Records from a data collection
== Segment start ==

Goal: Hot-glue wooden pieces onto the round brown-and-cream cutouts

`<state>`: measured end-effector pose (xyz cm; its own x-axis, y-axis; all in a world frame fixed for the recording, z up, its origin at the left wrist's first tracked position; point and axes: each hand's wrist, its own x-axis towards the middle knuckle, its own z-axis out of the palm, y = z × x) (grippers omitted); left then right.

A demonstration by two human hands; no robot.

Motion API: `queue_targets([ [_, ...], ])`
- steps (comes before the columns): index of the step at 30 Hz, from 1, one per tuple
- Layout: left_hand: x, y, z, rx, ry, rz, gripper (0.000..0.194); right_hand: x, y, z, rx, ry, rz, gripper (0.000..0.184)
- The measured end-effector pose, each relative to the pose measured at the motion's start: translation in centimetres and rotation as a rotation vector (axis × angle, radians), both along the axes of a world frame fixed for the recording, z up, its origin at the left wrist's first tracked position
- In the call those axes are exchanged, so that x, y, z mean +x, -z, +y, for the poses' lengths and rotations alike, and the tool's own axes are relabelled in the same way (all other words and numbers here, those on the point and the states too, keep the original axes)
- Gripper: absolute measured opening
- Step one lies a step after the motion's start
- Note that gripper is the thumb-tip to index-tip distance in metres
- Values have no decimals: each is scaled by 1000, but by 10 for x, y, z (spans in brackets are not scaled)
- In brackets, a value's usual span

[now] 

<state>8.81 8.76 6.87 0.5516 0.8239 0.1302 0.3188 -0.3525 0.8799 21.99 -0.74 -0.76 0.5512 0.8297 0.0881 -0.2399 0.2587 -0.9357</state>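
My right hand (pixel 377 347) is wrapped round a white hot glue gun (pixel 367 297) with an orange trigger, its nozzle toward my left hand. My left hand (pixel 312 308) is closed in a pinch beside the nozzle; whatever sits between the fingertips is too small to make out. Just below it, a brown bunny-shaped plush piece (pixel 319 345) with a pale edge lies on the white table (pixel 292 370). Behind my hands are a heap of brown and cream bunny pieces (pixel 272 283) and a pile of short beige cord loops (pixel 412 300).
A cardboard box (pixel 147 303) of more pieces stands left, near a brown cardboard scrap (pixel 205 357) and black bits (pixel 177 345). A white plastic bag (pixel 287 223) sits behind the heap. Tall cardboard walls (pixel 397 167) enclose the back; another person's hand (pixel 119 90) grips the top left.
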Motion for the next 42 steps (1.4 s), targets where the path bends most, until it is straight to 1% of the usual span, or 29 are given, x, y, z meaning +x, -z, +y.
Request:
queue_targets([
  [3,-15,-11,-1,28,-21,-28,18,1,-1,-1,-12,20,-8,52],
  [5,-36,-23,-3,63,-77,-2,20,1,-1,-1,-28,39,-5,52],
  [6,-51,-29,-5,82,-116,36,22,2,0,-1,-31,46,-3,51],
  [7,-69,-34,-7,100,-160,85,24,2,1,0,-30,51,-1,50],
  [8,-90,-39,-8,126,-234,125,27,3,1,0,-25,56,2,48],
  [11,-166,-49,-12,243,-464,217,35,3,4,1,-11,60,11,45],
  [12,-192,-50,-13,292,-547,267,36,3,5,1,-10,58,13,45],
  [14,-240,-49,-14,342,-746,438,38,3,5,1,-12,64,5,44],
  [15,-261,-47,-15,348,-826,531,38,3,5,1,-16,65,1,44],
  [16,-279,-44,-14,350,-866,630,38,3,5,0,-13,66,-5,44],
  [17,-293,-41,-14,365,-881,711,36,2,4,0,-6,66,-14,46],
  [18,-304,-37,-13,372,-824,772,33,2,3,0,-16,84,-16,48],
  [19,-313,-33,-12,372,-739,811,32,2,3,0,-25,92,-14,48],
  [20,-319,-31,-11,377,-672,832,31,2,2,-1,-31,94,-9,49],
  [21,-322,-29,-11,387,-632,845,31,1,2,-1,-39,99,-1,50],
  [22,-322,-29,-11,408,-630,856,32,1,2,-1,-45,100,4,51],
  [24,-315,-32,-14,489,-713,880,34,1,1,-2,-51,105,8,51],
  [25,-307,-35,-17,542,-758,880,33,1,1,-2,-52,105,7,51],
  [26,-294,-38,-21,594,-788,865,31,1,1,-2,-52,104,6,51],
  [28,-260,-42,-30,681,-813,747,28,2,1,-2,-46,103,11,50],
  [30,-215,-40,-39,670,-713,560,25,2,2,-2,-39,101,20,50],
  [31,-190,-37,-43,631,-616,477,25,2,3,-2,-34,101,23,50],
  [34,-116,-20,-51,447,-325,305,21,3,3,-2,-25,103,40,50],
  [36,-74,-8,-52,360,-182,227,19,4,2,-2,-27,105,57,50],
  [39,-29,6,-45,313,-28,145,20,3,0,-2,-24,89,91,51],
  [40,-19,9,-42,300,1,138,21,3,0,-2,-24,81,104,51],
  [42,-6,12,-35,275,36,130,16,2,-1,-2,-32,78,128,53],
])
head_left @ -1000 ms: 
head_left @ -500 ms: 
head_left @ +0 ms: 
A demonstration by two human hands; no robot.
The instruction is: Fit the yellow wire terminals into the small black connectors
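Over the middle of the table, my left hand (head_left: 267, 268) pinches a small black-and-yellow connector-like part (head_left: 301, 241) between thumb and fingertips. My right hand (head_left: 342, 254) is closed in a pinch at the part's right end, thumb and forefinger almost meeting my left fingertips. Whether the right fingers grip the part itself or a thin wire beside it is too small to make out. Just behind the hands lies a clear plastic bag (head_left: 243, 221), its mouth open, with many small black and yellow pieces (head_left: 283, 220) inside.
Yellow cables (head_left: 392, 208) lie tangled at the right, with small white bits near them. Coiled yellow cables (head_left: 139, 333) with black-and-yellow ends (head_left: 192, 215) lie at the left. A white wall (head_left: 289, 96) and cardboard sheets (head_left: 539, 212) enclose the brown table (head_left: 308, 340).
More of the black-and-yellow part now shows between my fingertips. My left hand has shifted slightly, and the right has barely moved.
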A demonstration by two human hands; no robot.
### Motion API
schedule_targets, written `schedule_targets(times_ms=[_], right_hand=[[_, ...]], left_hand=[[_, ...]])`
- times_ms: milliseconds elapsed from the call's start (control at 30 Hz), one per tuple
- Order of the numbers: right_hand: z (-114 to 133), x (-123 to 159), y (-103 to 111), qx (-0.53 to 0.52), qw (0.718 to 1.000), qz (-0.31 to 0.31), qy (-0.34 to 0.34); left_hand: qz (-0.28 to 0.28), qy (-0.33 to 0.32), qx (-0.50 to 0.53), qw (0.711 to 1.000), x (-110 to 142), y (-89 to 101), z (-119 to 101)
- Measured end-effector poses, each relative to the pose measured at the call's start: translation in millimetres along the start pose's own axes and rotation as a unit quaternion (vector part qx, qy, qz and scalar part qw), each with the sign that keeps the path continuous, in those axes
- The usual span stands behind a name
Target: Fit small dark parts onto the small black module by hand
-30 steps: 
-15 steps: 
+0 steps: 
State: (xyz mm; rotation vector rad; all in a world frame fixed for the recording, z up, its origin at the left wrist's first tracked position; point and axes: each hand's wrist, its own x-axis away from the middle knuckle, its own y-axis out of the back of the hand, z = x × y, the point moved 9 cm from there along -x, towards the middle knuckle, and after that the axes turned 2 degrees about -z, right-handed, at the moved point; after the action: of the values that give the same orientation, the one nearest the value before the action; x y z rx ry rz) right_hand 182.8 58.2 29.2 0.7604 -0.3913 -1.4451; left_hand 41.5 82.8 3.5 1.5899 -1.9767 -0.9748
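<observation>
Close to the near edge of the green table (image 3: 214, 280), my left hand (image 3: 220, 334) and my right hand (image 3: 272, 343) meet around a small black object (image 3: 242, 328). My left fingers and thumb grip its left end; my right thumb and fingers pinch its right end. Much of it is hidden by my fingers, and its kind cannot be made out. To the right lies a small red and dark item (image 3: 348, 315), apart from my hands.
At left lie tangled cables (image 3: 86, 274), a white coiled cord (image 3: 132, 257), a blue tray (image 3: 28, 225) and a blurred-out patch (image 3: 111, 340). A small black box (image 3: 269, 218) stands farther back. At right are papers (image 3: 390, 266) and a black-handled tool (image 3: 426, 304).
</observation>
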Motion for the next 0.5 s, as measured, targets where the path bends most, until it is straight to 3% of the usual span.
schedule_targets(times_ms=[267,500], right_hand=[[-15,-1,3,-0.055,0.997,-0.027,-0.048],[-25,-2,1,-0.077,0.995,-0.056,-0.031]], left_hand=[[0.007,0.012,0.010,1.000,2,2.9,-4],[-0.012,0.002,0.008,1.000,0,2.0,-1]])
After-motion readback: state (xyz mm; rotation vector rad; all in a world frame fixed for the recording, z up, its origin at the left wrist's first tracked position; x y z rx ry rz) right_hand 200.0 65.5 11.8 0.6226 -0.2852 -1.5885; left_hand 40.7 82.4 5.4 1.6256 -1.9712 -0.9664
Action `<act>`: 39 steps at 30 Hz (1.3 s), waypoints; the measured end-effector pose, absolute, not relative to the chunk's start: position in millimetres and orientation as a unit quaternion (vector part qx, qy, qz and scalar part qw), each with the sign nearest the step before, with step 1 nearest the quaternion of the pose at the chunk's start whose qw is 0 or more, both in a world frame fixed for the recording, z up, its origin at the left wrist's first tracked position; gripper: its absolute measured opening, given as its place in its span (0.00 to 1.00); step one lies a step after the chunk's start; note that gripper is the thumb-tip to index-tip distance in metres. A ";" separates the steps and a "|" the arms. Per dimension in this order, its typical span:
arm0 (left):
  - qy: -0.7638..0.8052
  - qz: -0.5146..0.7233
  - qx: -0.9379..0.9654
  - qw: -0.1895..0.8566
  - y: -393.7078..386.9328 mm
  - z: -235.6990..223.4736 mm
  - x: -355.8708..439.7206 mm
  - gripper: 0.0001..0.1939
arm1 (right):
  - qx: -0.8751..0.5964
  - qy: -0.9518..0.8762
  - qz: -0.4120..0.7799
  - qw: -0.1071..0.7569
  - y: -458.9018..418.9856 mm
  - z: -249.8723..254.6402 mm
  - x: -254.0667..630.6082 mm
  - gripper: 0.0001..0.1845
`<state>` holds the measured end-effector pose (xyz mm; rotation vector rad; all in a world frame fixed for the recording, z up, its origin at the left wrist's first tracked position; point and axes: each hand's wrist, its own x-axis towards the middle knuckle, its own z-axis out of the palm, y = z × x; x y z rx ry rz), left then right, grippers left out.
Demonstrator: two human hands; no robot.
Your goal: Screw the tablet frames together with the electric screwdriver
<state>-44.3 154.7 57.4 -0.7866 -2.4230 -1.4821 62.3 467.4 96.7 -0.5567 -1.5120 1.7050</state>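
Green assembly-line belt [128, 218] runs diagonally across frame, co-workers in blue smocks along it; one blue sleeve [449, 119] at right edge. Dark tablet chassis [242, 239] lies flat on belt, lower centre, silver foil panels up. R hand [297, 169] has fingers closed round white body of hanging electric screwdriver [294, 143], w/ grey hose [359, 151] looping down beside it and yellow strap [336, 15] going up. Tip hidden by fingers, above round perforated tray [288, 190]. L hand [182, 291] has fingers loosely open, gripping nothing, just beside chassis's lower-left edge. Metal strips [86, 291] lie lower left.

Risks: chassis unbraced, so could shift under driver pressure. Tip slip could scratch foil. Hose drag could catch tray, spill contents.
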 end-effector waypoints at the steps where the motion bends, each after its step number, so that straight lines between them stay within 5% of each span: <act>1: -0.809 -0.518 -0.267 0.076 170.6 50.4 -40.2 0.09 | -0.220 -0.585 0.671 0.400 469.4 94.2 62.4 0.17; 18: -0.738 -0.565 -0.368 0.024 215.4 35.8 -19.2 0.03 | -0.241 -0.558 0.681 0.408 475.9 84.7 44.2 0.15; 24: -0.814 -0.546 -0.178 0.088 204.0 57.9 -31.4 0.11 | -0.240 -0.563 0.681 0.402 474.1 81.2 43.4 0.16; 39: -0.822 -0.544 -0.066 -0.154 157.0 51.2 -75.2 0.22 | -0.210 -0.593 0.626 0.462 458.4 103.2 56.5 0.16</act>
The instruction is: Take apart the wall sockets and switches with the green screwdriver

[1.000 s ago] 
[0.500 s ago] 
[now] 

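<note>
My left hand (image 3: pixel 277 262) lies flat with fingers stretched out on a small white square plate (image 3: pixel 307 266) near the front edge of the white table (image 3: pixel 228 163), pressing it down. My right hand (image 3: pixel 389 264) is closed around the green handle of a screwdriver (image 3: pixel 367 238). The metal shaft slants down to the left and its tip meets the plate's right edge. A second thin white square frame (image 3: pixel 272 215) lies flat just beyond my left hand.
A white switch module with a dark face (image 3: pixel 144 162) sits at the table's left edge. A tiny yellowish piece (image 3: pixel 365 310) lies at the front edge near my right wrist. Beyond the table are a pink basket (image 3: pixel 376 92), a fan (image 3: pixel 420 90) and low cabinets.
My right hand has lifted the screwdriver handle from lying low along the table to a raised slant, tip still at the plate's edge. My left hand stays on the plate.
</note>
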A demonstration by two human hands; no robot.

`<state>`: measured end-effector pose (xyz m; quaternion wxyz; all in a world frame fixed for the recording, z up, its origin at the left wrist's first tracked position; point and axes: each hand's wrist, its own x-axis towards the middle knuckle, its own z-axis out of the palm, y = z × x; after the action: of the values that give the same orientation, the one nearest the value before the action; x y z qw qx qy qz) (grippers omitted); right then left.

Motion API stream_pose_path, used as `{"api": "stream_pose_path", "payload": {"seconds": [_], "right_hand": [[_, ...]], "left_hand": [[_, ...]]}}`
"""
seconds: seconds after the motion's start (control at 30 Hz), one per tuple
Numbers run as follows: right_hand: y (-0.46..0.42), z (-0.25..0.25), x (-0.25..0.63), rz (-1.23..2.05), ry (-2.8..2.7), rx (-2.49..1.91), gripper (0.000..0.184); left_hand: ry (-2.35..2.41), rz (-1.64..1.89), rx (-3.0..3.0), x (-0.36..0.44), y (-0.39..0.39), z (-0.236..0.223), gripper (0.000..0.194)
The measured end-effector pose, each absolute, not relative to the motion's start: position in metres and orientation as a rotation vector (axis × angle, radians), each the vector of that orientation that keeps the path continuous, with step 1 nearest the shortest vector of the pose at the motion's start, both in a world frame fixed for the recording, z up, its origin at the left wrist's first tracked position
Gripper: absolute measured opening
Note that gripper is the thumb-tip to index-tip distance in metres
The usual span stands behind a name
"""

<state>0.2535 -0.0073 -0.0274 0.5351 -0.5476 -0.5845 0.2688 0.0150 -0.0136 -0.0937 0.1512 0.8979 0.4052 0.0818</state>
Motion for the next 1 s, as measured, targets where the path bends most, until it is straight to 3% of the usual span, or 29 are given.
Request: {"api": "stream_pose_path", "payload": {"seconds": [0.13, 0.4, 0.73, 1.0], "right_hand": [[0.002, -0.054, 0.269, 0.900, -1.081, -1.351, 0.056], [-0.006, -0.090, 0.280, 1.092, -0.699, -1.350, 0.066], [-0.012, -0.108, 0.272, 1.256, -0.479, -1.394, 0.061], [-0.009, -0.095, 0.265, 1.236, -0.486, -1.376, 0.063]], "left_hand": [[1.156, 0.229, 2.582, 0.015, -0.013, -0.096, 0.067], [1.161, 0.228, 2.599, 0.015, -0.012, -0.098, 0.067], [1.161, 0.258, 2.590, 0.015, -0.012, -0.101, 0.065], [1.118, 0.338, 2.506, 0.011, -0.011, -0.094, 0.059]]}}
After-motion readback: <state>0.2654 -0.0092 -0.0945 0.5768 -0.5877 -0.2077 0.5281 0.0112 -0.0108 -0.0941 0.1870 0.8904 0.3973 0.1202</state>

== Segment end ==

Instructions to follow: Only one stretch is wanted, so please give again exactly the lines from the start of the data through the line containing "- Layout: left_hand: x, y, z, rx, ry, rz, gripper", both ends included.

The answer:
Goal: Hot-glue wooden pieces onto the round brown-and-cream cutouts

`<state>`: measured end-effector pose (xyz cm; its own x-axis, y-axis; all in a world frame fixed for the recording, z up, its origin at the left wrist's first tracked position; point and axes: each hand's wrist, its own x-axis towards the middle knuckle, its own z-axis out of the palm, y = z × x) (grippers omitted); left then right.

A demonstration by two human hands; no robot.

Motion API: `queue_targets([ [_, ...], ])`
- steps (comes before the columns): index of the step at 30 Hz, from 1, one per tuple
- Layout: left_hand: x, y, z, rx, ry, rz, gripper (0.000..0.194); right_hand: x, y, z, rx, ry, rz, gripper (0.000..0.184)

The requested output is now complete.